Andrew Jakubowski Head of Seeds Digital R&D
Andrew Jakubowski Head of Seeds Digital R&D
“This is the next step in predictive breeding – an AI-powered crystal ball that helps our teams choose the right hybrids and place them in the environments we know they will perform, faster and more precisely than ever."
By integrating Pyrgos into Syngenta’s corn hybrid development, scientists and agronomists will be able to run predictions on batches of candidate genetics and immediately see which ones are likely to thrive in each target market or growing condition. Those insights will feed directly into decision making where teams compare options and select the best hybrids to advance through to the market.

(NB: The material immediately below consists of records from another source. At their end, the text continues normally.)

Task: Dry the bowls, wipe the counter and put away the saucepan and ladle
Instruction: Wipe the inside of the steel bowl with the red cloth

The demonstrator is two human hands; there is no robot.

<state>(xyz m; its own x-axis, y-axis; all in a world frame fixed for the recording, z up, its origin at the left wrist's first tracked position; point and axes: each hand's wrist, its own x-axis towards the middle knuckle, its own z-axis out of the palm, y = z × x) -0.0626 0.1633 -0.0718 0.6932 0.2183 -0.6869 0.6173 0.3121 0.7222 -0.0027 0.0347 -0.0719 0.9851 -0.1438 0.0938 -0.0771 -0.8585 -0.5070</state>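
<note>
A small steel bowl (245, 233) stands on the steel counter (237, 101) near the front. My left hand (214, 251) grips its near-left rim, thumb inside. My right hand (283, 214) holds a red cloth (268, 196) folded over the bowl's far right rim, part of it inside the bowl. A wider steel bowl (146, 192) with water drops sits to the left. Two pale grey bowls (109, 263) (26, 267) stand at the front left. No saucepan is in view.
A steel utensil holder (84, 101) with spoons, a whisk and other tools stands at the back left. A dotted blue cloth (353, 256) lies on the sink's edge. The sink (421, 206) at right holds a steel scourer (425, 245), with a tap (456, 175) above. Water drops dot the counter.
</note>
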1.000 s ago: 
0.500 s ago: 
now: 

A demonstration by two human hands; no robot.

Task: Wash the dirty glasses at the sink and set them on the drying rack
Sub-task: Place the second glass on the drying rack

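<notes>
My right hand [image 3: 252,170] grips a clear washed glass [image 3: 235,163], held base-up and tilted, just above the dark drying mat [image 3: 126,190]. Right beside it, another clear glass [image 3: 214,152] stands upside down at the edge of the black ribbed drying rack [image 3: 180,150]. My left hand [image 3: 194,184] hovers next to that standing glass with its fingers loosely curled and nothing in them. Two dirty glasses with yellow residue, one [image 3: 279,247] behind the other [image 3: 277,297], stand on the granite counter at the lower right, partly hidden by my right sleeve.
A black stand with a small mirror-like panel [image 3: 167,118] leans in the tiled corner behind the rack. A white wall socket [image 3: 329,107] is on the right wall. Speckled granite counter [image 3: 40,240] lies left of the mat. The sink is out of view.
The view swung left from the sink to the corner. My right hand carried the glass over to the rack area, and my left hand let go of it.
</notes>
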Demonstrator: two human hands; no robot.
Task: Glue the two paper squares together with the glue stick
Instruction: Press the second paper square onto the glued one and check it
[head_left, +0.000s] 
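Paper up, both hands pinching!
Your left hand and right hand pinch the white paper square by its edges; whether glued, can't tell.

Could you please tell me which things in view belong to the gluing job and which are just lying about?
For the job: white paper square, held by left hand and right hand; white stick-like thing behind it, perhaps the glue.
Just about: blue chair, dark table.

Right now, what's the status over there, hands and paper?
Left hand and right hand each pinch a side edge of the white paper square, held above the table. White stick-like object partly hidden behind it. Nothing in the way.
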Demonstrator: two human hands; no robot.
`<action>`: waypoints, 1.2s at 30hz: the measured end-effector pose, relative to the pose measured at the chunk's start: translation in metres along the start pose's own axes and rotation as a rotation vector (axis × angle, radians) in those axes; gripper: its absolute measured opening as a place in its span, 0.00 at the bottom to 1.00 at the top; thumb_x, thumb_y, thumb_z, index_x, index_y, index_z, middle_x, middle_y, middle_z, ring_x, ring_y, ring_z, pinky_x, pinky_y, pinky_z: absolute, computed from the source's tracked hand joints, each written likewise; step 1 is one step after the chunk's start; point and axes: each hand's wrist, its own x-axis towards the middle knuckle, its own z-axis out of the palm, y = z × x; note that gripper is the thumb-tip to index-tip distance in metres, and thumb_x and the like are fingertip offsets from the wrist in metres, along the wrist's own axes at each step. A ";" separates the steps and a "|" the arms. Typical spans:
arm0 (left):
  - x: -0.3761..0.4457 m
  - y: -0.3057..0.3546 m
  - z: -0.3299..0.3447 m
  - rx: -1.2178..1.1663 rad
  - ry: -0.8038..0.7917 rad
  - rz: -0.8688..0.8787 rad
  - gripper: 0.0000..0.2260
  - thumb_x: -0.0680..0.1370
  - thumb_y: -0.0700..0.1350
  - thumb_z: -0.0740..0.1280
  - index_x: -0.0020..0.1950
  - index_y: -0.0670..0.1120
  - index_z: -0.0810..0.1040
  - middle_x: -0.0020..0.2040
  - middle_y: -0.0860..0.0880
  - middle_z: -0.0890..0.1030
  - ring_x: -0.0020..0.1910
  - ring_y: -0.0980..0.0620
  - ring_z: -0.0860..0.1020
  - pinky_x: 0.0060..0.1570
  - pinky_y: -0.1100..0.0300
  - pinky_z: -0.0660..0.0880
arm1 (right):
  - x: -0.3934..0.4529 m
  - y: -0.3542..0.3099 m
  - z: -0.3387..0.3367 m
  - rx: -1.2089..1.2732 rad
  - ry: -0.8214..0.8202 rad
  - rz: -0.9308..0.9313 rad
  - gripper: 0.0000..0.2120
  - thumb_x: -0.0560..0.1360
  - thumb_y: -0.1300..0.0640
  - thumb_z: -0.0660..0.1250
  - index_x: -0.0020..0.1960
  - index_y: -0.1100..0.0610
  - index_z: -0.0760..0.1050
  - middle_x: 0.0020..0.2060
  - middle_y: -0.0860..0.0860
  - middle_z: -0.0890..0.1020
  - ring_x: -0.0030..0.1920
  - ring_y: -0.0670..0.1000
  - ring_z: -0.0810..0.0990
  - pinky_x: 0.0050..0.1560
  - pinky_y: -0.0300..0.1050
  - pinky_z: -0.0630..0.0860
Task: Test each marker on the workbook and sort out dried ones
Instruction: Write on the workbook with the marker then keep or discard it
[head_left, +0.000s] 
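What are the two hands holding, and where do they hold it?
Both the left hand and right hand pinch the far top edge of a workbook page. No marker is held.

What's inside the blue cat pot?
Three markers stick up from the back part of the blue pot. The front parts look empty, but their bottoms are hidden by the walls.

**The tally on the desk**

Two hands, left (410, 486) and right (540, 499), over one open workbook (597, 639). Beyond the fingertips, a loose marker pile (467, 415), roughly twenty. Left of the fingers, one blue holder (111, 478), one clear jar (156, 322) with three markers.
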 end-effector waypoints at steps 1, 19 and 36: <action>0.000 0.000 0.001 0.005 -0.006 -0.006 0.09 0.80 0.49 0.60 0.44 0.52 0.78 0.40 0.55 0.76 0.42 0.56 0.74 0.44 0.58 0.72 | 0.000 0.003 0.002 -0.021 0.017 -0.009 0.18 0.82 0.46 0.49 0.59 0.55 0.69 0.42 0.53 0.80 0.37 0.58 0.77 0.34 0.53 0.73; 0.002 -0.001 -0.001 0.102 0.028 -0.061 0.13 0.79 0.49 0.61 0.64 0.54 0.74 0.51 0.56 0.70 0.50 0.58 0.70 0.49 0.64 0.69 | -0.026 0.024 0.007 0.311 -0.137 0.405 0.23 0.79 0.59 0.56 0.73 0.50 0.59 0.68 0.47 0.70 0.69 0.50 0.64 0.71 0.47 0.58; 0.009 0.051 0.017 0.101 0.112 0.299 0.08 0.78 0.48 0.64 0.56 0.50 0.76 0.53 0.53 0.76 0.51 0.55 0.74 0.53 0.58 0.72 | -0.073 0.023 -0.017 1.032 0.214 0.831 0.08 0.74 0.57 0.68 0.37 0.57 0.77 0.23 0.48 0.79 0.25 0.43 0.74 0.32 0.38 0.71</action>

Innovation with Real-World Benefits
Building Pyrgos was a truly global effort. Eric says: “This required working in a new way and joining up data to make it useful.” Data scientists, agronomists, plant breeders, and software and data engineers collaborated to ensure the model not only pushes the envelope of AI but also delivers actionable results on the ground.
Corn trialing is a crucial step in bringing the best hybrids to farmers, and Pyrgos is helping speed up this process.
Corn trialing is a crucial step in bringing the best hybrids to farmers, and Pyrgos is helping speed up this process.
The team has also emphasized interpretability – developing user-friendly visual tools so that researchers and agronomists can understand why Pyrgos predicts a certain outcome (for example, which specific weather factors or soil conditions are driving a hybrid’s projected performance). This transparency will help build confidence in the AI and enable experts to validate its suggestions with their own field knowledge.
“This project shows the power of pooling our data globally and applying state-of-the-art AI,” says Eric. “By making the most of our unique data, we’re uncovering the interplay between genetics and environment on a level that hasn’t been seen before.”
Thanks to Pyrgos, experts can make better decisions about hybrid performance and get the best vareities to farmers no matter the environment they grow in.
Thanks to Pyrgos, experts can make better decisions about hybrid performance and get the best vareities to farmers no matter the environment they grow in.
For farmers and customers, the promise of Pyrgos is better hybrids coming to market faster, with more tailored recommendations to get the best possible outcomes.
By making a major leap forward towards cracking the code on GxExM interactions Syngenta can develop crop products that are more precisely matched to local growing conditions, leading to better and more reliable performance in the field.